# Data Cleaning with Pandas

Data cleaning is a crucial step in the data analysis process, ensuring that your dataset is accurate, complete, and ready for analysis. In this tutorial, we will explore various techniques for cleaning data using the Pandas library in Python.

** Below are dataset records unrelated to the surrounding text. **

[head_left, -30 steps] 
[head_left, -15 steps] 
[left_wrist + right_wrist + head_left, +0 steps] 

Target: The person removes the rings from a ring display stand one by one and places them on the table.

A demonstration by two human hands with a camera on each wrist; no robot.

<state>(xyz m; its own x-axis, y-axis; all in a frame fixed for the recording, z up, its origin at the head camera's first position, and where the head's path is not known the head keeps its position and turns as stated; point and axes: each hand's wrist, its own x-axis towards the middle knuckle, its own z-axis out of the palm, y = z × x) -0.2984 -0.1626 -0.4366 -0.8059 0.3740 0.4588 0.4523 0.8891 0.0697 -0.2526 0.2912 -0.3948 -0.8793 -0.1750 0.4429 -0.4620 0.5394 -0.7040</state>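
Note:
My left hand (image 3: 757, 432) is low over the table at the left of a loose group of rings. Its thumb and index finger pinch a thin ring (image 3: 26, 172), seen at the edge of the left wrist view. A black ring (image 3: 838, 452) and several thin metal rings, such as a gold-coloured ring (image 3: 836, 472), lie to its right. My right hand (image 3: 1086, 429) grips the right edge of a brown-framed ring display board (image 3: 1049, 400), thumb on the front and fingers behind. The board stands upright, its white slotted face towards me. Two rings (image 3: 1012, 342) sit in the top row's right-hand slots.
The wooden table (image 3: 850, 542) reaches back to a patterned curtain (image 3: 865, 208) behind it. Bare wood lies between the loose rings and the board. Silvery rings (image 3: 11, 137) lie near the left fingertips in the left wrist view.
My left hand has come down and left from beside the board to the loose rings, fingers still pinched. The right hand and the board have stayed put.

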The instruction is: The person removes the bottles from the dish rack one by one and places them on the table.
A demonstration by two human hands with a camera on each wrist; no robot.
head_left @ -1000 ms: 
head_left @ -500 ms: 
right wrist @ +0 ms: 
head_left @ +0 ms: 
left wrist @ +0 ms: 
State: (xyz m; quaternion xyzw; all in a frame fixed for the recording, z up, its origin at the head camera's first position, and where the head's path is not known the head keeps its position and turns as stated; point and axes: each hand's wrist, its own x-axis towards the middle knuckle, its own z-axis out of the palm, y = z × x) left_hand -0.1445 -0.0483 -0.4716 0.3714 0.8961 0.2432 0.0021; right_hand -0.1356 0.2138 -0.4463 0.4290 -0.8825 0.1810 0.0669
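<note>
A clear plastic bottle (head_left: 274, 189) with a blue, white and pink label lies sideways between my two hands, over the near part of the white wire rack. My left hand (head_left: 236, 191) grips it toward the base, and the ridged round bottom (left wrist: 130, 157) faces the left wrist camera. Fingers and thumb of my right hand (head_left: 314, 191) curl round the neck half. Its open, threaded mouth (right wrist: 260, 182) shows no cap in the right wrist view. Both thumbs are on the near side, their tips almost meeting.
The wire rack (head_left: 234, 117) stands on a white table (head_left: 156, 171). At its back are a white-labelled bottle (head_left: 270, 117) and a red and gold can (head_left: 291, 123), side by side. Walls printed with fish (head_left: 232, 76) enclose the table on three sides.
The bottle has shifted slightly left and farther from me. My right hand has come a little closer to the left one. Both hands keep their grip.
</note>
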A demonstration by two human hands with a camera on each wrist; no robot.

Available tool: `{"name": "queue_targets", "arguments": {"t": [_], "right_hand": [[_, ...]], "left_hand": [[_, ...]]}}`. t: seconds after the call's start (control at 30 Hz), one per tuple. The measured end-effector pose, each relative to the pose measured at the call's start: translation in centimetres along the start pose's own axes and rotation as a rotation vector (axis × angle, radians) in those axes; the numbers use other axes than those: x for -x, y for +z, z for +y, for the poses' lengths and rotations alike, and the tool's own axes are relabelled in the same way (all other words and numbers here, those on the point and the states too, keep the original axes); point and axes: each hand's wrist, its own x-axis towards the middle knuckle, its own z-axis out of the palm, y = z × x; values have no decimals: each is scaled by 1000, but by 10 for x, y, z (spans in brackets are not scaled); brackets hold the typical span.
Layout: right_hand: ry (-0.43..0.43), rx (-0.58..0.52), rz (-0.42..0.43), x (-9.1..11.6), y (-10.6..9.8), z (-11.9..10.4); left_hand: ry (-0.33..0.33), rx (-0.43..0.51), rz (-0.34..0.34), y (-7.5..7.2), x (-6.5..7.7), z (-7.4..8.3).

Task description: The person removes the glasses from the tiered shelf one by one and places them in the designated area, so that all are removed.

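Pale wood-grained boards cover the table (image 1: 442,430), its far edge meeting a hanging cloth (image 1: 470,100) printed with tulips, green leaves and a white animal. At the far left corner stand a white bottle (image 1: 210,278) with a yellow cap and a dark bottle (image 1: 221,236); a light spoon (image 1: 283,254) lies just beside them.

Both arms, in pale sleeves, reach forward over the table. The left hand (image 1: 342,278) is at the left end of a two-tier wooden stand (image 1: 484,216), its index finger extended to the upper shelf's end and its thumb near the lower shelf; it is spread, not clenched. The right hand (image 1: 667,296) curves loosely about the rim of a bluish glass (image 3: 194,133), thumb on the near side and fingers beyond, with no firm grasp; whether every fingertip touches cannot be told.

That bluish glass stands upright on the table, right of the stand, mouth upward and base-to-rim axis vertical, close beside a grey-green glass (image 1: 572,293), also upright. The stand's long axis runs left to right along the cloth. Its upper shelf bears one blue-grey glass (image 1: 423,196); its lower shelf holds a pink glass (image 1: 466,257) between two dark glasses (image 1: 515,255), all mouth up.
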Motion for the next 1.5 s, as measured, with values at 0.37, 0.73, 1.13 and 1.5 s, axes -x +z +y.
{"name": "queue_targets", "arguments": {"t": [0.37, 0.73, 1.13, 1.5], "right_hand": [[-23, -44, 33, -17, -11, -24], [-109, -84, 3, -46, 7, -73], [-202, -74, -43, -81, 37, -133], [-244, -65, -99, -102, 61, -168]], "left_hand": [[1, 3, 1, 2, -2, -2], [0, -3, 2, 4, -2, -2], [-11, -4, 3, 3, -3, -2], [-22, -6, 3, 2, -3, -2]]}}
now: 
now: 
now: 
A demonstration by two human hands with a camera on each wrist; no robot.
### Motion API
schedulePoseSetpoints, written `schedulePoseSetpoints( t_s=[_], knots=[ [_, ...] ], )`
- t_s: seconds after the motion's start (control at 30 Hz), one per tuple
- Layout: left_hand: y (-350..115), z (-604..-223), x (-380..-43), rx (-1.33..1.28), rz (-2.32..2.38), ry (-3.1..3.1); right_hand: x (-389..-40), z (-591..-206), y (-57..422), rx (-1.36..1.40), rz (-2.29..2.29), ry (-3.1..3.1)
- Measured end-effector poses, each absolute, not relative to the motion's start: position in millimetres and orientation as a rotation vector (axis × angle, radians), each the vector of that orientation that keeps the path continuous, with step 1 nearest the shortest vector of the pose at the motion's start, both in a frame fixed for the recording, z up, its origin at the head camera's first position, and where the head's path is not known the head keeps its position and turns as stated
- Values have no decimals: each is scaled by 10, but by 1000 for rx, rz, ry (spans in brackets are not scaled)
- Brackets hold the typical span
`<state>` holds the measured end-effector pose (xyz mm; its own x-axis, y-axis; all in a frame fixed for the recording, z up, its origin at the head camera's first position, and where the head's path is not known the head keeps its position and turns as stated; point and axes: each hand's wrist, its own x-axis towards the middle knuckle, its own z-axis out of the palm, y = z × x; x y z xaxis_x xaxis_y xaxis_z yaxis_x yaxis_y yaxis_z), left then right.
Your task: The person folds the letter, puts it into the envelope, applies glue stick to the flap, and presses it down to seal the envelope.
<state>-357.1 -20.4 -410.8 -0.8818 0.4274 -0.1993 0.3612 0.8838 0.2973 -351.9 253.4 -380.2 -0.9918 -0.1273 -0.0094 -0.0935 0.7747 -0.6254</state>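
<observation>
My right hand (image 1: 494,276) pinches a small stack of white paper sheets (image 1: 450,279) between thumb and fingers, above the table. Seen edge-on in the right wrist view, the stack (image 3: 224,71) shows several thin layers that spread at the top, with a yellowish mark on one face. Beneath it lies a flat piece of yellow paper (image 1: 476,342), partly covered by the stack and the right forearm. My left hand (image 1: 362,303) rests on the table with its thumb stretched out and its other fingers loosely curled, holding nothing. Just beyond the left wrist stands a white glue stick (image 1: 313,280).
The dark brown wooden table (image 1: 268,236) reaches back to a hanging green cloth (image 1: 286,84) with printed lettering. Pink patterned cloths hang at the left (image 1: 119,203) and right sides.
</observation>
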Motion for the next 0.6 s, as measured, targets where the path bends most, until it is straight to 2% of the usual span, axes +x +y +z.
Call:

## Introduction to Data Cleaning

Data cleaning involves identifying and rectifying errors, inconsistencies, and missing values within a dataset. It is essential for ensuring that data analyses yield accurate and reliable results. Common issues in datasets include:

- Missing values
- Duplicates
- Incorrect data types
- Inconsistent formatting

## Creating a Synthetic Dataset

Let's create a synthetic dataset with 100 entries to use throughout this tutorial. We will generate a DataFrame with various types of data, including numerical, categorical, and some missing values.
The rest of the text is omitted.